## TASK TO CARRY OUT
Once you have read the entries below, give them all again without any difference.

## MATERIAL SHOWN
*** Block opens ***

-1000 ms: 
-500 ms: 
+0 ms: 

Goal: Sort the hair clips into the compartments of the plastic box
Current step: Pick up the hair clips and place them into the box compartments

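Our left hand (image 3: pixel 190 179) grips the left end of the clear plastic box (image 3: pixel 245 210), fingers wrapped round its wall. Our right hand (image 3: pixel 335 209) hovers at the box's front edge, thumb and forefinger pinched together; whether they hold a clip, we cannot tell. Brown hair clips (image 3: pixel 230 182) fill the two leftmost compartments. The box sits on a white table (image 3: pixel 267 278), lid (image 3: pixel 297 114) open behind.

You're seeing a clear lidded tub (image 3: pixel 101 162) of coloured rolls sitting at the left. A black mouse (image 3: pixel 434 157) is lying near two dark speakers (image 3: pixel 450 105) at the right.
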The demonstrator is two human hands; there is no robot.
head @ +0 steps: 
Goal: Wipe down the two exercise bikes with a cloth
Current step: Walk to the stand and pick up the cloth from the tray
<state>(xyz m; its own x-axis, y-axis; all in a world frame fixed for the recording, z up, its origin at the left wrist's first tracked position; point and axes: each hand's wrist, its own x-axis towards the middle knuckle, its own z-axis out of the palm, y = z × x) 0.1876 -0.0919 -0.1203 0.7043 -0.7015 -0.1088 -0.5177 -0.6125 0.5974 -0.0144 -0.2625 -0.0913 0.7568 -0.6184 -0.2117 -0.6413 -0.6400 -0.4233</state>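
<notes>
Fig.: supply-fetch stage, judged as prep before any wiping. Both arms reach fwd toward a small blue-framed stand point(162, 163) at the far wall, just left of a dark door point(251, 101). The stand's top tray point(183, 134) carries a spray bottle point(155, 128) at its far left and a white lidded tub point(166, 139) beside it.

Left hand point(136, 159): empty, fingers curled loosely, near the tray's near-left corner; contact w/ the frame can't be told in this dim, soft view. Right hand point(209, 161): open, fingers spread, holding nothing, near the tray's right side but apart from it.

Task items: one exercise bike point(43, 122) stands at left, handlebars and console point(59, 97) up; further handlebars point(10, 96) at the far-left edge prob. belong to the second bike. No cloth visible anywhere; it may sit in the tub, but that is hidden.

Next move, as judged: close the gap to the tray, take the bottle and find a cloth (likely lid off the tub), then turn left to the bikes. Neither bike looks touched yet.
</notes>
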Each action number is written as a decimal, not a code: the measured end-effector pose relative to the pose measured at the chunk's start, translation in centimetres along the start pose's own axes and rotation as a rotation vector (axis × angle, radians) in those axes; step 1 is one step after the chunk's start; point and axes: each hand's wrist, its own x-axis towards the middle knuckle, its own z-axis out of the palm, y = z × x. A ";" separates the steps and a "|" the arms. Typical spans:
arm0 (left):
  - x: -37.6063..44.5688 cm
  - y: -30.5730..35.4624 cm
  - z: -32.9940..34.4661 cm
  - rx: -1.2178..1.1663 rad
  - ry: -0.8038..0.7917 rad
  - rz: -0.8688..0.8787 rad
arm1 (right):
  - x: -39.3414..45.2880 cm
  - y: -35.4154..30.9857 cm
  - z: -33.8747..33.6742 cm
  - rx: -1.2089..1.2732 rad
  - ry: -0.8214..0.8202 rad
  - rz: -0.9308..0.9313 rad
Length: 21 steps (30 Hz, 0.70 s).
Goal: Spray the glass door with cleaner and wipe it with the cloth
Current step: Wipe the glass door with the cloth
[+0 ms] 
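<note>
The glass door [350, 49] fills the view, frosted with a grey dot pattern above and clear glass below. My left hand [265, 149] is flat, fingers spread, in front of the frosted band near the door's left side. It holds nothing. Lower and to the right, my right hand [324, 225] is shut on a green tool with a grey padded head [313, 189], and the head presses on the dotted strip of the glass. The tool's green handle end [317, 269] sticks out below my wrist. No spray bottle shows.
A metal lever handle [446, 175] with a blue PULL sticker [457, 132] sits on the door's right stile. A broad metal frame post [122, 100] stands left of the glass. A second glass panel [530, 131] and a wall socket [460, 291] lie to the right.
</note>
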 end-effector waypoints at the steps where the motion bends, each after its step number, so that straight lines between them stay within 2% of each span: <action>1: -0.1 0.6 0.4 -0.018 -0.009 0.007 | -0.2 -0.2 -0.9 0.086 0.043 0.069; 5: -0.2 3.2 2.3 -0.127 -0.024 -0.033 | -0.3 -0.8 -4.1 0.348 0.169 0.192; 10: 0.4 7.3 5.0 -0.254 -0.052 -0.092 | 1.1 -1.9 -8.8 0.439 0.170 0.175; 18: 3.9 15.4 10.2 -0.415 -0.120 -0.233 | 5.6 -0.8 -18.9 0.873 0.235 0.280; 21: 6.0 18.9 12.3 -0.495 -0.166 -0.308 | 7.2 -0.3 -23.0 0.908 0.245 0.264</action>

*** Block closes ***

## EXERCISE RESPONSE
-1000 ms: 
-500 ms: 
+0 ms: 

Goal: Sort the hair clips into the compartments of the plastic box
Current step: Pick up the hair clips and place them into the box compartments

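Our left hand (image 3: pixel 190 179) grips the left end of the clear plastic box (image 3: pixel 245 210), fingers wrapped round its wall. Our right hand (image 3: pixel 335 209) hovers at the box's front edge, thumb and forefinger pinched together; whether they hold a clip, we cannot tell. Brown hair clips (image 3: pixel 230 182) fill the two leftmost compartments. The box sits on a white table (image 3: pixel 267 278), lid (image 3: pixel 297 114) open behind.

You're seeing a clear lidded tub (image 3: pixel 101 162) of coloured rolls sitting at the left. A black mouse (image 3: pixel 434 157) is lying near two dark speakers (image 3: pixel 450 105) at the right.
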The demonstrator is two human hands; there is no robot.
head @ +0 steps: 
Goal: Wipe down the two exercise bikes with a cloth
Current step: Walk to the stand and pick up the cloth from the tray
<state>(xyz m; its own x-axis, y-axis; all in a world frame fixed for the recording, z up, its origin at the left wrist's first tracked position; point and axes: each hand's wrist, its own x-axis towards the middle knuckle, its own z-axis out of the palm, y = z × x) 0.1876 -0.0919 -0.1203 0.7043 -0.7015 -0.1088 -0.5177 -0.6125 0.5974 -0.0144 -0.2625 -0.0913 0.7568 -0.6184 -0.2117 -0.6413 -0.6400 -0.4233</state>
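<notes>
Fig.: supply-fetch stage, judged as prep before any wiping. Both arms reach fwd toward a small blue-framed stand point(162, 163) at the far wall, just left of a dark door point(251, 101). The stand's top tray point(183, 134) carries a spray bottle point(155, 128) at its far left and a white lidded tub point(166, 139) beside it.

Left hand point(136, 159): empty, fingers curled loosely, near the tray's near-left corner; contact w/ the frame can't be told in this dim, soft view. Right hand point(209, 161): open, fingers spread, holding nothing, near the tray's right side but apart from it.

Task items: one exercise bike point(43, 122) stands at left, handlebars and console point(59, 97) up; further handlebars point(10, 96) at the far-left edge prob. belong to the second bike. No cloth visible anywhere; it may sit in the tub, but that is hidden.

Next move, as judged: close the gap to the tray, take the bottle and find a cloth (likely lid off the tub), then turn left to the bikes. Neither bike looks touched yet.
</notes>
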Each action number is written as a decimal, not a code: the measured end-effector pose relative to the pose measured at the chunk's start, translation in centimetres along the start pose's own axes and rotation as a rotation vector (axis × angle, radians) in those axes; step 1 is one step after the chunk's start; point and axes: each hand's wrist, its own x-axis towards the middle knuckle, its own z-axis out of the palm, y = z × x. A ";" separates the steps and a "|" the arms. Typical spans:
arm0 (left):
  - x: -37.6063..44.5688 cm
  - y: -30.5730..35.4624 cm
  - z: -32.9940..34.4661 cm
  - rx: -1.2178..1.1663 rad
  - ry: -0.8038..0.7917 rad
  - rz: -0.8688..0.8787 rad
arm1 (right):
  - x: -39.3414..45.2880 cm
  - y: -35.4154..30.9857 cm
  - z: -33.8747..33.6742 cm
  - rx: -1.2089..1.2732 rad
  - ry: -0.8214..0.8202 rad
  - rz: -0.9308..0.9313 rad
Length: 21 steps (30 Hz, 0.70 s).
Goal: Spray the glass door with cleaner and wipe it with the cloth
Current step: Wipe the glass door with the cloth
[+0 ms] 
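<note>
The glass door [350, 49] fills the view, frosted with a grey dot pattern above and clear glass below. My left hand [265, 149] is flat, fingers spread, in front of the frosted band near the door's left side. It holds nothing. Lower and to the right, my right hand [324, 225] is shut on a green tool with a grey padded head [313, 189], and the head presses on the dotted strip of the glass. The tool's green handle end [317, 269] sticks out below my wrist. No spray bottle shows.
A metal lever handle [446, 175] with a blue PULL sticker [457, 132] sits on the door's right stile. A broad metal frame post [122, 100] stands left of the glass. A second glass panel [530, 131] and a wall socket [460, 291] lie to the right.
</note>
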 end-effector waypoints at the steps where the motion bends, each after its step number, so that straight lines between them stay within 2% of each span: <action>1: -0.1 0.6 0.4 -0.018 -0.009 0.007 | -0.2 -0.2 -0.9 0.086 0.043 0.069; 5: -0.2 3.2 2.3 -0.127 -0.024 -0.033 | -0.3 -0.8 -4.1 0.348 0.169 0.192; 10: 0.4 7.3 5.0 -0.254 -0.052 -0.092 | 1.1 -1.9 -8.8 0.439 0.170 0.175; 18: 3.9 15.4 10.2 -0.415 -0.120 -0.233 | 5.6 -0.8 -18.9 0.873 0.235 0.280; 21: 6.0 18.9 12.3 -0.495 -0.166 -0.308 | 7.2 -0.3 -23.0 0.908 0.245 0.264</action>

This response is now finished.